Syslogd2's internal Name Cache was designed to address both of the above issues as well as a response to the issue of identifying hostnames when that host is on the other side of a Netword-Address-Translatiing (NAT'ing) device (usually a firewall) from the DNS server where the DNS address does not match the actual pre-NAT'd address. Additionally activation of the Syslogd2 name-cache (and provision of a cache-file containing device-name and address information can replace the need for DNS access with internal look-ups altogether. This can greatly reduce Syslogd2 message processing times if Syslogd2 no longer has to wait for a network-query and a remote DNS server to respond for each message being processed.
When the CAP_CACHE symbol is defined in Syslogd2, the additional global parameters --cachefile= and --configdir= are activated and the global boolean value "NameCache becomes defined (and disabled). Whether or not the NameCache boolean value is enabled at runtime, Syslogd2 will build and use its internal cache to resolve IP output destinations as specified in the configuration file. Syslogd2 will not use the internal name-cache to resolve incoming message hostname sources unless the NameCache boolean value is enabled.
The Syslogd2 name-cache is built from two components. After reading and incorporating the /etc/hosts file, Syslogd2 looks for and reads the cachefile= if one was specified (The default setting for the cache-file is NULL). The purpose behind this is that Linux (and most operating systems) cannot / will not do a name-lookup in the /etc/hosts file without automatically resorting to a DNS query in the event that the file-lookup fails. In Syslog collectors, this means that unless scrupulous attention is given to maintaining (possibly huge) /etc/hosts files, some DNS "leakage" is bound to occur.
Because the NameCache parameter can be separately enabled from the DNS option, it is now possible to use either one without the other. If both are enabled, Syslogd2 will query the internal name-cache first and (if that query fails) will then query the DNS server. If the DNS server succeeds, the internal name-cache is updated with the DNS information and processing continues. If both queries fail, the incoming IP address is used as the hostname (as is current practice).

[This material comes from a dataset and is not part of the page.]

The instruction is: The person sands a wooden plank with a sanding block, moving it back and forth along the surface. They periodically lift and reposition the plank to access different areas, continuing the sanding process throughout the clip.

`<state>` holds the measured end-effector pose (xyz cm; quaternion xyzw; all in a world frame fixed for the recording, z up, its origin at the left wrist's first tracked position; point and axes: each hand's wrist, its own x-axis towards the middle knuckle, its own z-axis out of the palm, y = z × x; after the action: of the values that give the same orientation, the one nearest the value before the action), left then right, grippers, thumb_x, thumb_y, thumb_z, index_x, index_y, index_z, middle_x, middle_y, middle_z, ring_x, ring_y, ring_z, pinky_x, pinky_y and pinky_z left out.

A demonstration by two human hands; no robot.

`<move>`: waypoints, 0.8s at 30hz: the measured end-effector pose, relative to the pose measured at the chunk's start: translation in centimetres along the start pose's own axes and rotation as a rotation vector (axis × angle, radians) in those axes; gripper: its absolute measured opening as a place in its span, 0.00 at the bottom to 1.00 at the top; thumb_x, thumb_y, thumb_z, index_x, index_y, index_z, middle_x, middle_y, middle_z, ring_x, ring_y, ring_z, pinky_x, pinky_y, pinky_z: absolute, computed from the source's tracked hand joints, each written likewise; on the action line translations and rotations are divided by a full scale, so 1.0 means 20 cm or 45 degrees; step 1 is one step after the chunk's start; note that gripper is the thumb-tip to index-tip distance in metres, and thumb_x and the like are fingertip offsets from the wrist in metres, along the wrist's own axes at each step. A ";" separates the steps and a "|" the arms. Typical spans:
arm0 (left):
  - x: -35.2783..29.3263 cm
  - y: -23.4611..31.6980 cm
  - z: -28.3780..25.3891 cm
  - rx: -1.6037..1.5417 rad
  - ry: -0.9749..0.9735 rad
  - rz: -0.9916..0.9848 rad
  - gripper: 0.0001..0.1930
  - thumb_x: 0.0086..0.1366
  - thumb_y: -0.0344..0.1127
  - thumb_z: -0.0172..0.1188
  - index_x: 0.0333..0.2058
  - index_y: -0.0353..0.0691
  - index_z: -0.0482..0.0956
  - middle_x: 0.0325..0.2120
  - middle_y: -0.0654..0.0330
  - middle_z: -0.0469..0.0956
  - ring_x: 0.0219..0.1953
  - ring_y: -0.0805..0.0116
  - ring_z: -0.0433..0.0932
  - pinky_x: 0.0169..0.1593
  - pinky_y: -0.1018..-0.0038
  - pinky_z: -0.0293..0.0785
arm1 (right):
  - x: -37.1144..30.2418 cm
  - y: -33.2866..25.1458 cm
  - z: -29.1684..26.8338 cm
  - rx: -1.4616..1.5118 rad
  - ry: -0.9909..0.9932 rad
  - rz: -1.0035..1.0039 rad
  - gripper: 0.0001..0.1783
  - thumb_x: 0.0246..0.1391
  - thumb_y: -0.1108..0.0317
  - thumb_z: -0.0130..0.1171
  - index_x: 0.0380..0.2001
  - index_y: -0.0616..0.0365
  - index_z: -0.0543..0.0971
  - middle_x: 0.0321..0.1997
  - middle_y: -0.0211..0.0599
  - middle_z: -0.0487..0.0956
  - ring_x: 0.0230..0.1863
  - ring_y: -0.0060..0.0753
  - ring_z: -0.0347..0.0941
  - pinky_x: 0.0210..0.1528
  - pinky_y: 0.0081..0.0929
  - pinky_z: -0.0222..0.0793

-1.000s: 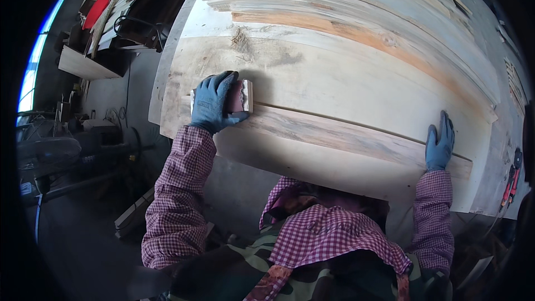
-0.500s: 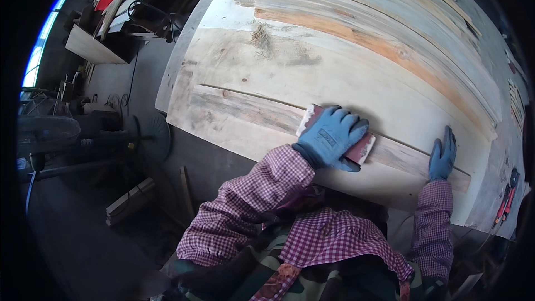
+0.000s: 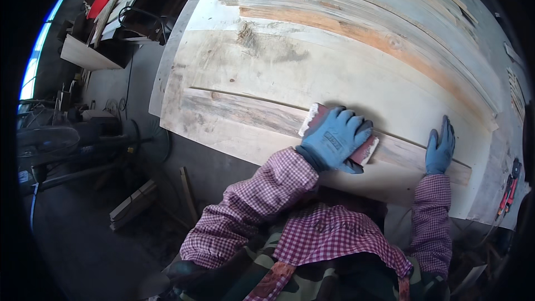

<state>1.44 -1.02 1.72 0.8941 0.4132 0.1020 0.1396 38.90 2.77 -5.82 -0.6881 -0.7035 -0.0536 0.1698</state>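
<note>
A long, narrow wooden plank (image 3: 251, 112) lies flat across the near part of the worktable. My left hand (image 3: 336, 140), in a blue work glove, is closed over a sanding block (image 3: 368, 150) wrapped in reddish sandpaper with worn whitish ends. The block rests on the plank around its middle, and the palm hides most of it. Near the plank's right end, my right hand (image 3: 440, 147), gloved alike, lies on the wood. Its fingers stretch toward the far side, thumb apart, with nothing held.
Stacked thin boards (image 3: 334, 3) cover the far side of the pale worktable (image 3: 223, 58). A small heap of shavings (image 3: 245, 34) sits on it. Red-handled pliers (image 3: 508, 192) lie at the right edge. A fan (image 3: 47, 142) stands at the left, near wood pieces (image 3: 134, 203) below the table.
My left hand and the sanding block have shifted slightly right along the plank. My right hand stays near the plank's right end. The whole view has turned a little.
</note>
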 end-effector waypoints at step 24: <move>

The /etc/hosts file is always a component of the Syslogd2 cache because many corporations use the /etc/hosts file as a way to reduce frequent DNS calls that can place excessive load on DNS servers. By building a cache-file instead of (or in addition to) using the /etc/hosts file, Syslogd2 allows for a common file to be deployed to all syslog collectors that can be accessed and maintained by someone other than the host administrator. The additional value of including the /etc/hosts file is that individualized host-names and aliases can be identified and used for locally-generated IP traffic (that traffic directed to "localhost".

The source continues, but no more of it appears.